TASK REQUIREMENTS: Word for word and without images, reproduce the listing that follows.

=== SUPPLIED INFORMATION ===

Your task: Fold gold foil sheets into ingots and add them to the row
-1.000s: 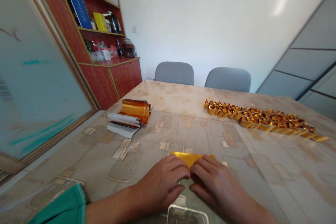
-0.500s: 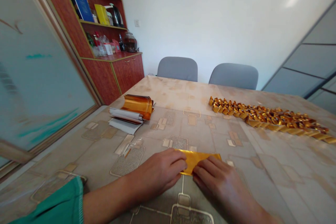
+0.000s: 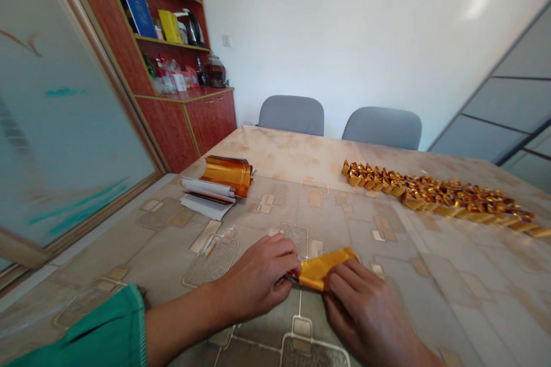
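A strip of gold foil paper [image 3: 321, 268], folded narrow, is stretched between my two hands just over the near part of the table. My left hand [image 3: 269, 269] pinches its left end, with the fingers curled and a dark edge of the paper showing under them. At the other end my right hand [image 3: 359, 292] is closed round the lower edge, and a corner of the foil sticks up past its knuckles. My fingers hide both ends of the strip in part.
A stack of curled gold and white-backed sheets [image 3: 226, 178] lies at the left on the patterned table cover [image 3: 267, 223]. Rows of folded gold foil pieces [image 3: 439, 192] stretch along the right. Two grey chairs [image 3: 291, 114] stand behind the table, a red cabinet [image 3: 185, 120] at the far left.
The gold strip has gone from lying level to tilted, its right end higher. My left hand has turned slightly and raised its knuckles; my right hand has shifted a little right.
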`<state>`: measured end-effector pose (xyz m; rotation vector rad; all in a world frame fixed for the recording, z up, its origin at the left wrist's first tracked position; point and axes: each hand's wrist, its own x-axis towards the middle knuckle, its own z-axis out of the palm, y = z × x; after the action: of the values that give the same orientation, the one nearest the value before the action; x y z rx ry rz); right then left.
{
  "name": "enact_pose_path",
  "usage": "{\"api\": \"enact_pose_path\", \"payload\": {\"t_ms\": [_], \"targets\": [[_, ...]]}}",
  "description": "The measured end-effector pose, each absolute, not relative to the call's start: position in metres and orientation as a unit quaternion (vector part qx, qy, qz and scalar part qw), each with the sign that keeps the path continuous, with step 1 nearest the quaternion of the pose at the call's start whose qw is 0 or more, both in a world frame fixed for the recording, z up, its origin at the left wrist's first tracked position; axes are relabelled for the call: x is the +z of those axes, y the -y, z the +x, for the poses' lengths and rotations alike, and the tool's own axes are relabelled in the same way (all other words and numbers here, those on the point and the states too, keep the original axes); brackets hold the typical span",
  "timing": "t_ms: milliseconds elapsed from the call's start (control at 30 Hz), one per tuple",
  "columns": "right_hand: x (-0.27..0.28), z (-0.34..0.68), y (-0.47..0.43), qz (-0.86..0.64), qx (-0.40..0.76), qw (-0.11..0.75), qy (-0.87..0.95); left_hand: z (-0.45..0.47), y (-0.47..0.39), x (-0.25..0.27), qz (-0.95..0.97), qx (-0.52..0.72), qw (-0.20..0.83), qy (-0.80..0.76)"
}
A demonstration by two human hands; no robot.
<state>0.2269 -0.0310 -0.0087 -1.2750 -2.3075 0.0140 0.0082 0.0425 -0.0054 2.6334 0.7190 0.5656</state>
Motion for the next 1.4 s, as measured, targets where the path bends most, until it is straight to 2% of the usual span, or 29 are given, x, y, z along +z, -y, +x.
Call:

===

RESULT OF THE EXERCISE:
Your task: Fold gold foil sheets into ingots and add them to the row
-1.000s: 
-0.500s: 
+0.000s: 
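A strip of gold foil paper [image 3: 321, 268], folded narrow, is stretched between my two hands just over the near part of the table. My left hand [image 3: 269, 269] pinches its left end, with the fingers curled and a dark edge of the paper showing under them. At the other end my right hand [image 3: 359, 292] is closed round the lower edge, and a corner of the foil sticks up past its knuckles. My fingers hide both ends of the strip in part.
A stack of curled gold and white-backed sheets [image 3: 226, 178] lies at the left on the patterned table cover [image 3: 267, 223]. Rows of folded gold foil pieces [image 3: 439, 192] stretch along the right. Two grey chairs [image 3: 291, 114] stand behind the table, a red cabinet [image 3: 185, 120] at the far left.
The gold strip has gone from lying level to tilted, its right end higher. My left hand has turned slightly and raised its knuckles; my right hand has shifted a little right.
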`<state>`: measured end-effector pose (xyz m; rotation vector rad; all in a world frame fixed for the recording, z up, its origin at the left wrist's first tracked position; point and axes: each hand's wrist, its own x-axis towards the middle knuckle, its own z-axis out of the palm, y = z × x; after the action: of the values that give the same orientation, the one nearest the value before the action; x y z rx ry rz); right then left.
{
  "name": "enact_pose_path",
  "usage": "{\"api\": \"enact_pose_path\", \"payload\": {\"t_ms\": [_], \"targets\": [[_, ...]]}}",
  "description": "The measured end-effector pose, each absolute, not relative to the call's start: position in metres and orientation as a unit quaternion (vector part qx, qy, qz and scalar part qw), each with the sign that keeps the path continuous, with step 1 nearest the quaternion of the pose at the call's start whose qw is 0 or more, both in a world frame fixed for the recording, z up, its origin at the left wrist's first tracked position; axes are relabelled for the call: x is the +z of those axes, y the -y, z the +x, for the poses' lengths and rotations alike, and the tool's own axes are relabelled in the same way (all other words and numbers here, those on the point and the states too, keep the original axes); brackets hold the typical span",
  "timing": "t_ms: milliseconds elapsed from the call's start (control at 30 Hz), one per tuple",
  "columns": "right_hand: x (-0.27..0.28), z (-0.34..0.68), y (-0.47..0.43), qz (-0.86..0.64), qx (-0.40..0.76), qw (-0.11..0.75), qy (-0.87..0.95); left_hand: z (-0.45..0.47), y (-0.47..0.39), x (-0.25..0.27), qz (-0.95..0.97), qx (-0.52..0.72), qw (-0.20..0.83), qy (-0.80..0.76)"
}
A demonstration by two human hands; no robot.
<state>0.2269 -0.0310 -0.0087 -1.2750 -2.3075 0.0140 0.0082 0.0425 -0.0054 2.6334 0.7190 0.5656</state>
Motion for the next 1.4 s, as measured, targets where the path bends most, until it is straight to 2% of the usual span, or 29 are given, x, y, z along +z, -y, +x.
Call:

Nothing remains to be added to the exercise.